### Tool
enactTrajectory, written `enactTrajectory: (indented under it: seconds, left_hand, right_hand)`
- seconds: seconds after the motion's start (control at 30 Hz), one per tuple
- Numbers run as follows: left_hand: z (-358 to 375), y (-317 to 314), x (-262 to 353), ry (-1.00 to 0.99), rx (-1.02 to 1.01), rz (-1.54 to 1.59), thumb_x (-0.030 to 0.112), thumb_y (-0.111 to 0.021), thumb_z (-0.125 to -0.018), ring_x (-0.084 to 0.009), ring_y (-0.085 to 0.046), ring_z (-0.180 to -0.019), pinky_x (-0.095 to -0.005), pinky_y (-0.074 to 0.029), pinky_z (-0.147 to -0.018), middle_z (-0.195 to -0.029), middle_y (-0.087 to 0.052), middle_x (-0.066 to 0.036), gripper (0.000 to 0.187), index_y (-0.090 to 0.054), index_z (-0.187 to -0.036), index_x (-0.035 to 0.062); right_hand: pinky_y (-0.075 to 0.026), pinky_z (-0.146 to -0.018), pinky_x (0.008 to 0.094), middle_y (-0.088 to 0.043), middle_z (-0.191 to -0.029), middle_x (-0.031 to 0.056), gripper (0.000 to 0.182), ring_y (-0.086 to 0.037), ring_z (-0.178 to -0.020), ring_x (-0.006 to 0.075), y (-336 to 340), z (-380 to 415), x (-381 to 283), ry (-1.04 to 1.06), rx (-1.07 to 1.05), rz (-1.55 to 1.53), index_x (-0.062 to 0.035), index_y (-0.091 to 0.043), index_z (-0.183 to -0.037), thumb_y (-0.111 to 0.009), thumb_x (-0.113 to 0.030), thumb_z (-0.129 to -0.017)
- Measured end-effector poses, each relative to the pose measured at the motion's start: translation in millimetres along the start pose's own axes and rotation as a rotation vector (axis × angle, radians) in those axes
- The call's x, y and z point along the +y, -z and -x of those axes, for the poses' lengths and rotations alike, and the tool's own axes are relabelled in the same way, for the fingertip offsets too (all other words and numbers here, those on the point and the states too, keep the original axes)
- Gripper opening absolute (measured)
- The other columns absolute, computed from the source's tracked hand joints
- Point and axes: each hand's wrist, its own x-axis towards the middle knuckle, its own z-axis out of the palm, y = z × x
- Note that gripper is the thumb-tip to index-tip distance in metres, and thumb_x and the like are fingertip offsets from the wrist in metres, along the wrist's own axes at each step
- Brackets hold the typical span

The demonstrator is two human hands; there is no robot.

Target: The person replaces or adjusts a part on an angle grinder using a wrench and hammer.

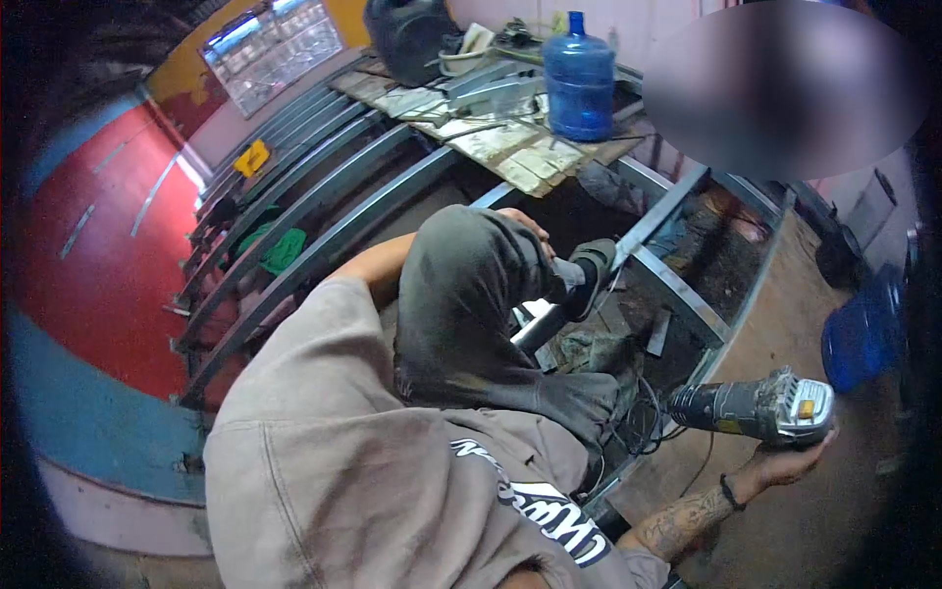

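Note:
My right hand (793, 461), at the lower right, is closed under the silver head of an angle grinder (756, 410). The grinder lies sideways, its dark body pointing left, and its fingers-side grip is partly hidden beneath the head. A black cord (643, 422) loops near its rear end. My left hand (527, 224) is on the far side of my bent knee (471, 275), against the dark trouser leg; most of its fingers are hidden. Beyond it, my foot in a dark sandal (592, 270) rests by a metal bar (662, 221) of the floor frame.
Parallel metal beams (324, 236) span an open gap on the left. Boards (500, 147) at the back carry a blue water jug (579, 83) and a dark container (407, 39). A brown panel (765, 294) and a blue container (863, 339) are on the right. The upper right is blurred.

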Motion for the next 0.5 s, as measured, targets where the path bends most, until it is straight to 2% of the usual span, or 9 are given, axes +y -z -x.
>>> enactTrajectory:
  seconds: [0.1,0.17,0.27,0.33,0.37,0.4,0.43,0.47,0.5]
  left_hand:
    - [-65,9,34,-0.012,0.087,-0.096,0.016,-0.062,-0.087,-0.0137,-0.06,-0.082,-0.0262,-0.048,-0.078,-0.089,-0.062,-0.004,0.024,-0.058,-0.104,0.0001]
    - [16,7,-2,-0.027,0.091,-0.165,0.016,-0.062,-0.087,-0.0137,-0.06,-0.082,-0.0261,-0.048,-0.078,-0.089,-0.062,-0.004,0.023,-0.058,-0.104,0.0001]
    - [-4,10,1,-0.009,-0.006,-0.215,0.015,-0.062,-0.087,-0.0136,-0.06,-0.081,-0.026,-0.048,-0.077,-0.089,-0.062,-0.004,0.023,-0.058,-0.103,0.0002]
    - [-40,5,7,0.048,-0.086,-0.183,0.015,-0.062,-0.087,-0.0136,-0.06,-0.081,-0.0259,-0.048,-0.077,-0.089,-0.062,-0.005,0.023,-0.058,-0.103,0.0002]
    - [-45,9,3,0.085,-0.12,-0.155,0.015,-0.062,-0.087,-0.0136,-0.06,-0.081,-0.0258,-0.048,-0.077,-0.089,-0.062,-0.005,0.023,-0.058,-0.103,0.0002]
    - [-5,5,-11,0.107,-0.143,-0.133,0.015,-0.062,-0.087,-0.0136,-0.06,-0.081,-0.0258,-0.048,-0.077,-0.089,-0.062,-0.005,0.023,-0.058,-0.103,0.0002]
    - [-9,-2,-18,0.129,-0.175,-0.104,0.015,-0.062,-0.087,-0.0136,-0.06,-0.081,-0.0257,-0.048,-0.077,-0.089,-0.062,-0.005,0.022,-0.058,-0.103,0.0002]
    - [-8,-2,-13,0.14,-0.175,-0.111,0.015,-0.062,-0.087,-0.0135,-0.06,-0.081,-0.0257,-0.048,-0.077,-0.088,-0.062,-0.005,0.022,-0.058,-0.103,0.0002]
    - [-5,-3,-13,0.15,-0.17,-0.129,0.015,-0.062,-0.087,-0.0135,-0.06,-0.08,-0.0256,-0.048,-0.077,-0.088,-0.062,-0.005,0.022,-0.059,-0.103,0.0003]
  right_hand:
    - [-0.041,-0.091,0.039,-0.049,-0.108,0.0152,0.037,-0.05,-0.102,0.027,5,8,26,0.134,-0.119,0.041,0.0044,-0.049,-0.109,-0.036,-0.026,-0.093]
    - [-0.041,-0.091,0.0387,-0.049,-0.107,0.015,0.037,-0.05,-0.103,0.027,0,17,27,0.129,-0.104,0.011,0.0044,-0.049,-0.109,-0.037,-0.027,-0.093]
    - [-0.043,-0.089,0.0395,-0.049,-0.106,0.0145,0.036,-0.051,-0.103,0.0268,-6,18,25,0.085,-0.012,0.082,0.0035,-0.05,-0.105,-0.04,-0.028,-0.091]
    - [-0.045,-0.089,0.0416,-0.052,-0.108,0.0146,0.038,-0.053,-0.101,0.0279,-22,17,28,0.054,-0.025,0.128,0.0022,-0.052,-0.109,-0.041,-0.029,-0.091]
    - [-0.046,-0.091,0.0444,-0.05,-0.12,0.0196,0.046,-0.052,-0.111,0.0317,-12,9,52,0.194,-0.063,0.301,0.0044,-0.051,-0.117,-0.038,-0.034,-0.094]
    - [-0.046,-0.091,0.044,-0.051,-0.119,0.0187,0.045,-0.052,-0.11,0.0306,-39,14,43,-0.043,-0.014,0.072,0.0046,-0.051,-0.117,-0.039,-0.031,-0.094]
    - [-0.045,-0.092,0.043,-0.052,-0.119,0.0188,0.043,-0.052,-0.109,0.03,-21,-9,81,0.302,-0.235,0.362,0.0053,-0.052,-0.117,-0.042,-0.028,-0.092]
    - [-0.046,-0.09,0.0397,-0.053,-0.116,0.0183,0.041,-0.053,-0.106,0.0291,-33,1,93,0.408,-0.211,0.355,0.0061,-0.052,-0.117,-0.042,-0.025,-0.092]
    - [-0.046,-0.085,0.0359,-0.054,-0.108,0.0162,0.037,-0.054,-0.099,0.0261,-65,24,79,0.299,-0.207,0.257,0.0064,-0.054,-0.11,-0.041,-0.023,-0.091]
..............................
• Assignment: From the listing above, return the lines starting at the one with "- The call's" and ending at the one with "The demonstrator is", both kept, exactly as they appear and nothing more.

• Answer to the problem:
- The call's x, y and z point along the +y, -z and -x of those axes, for the poses' lengths and rotations alike, and the tool's own axes are relabelled in the same way, for the fingertip offsets too (all other words and numbers here, those on the point and the states too, keep the original axes)
- Gripper opening absolute (measured)
- The other columns absolute, computed from the source's tracked hand joints
- Point and axes: each hand's wrist, its own x-axis towards the middle knuckle, its own z-axis out of the palm, y = z × x
- Note that gripper is the thumb-tip to index-tip distance in metres, and thumb_x and the like are fingertip offsets from the wrist in metres, along the wrist's own axes at each step
- Brackets hold the typical span

The demonstrator is two human hands; there is no robot.

Fully answered, the exercise is complete.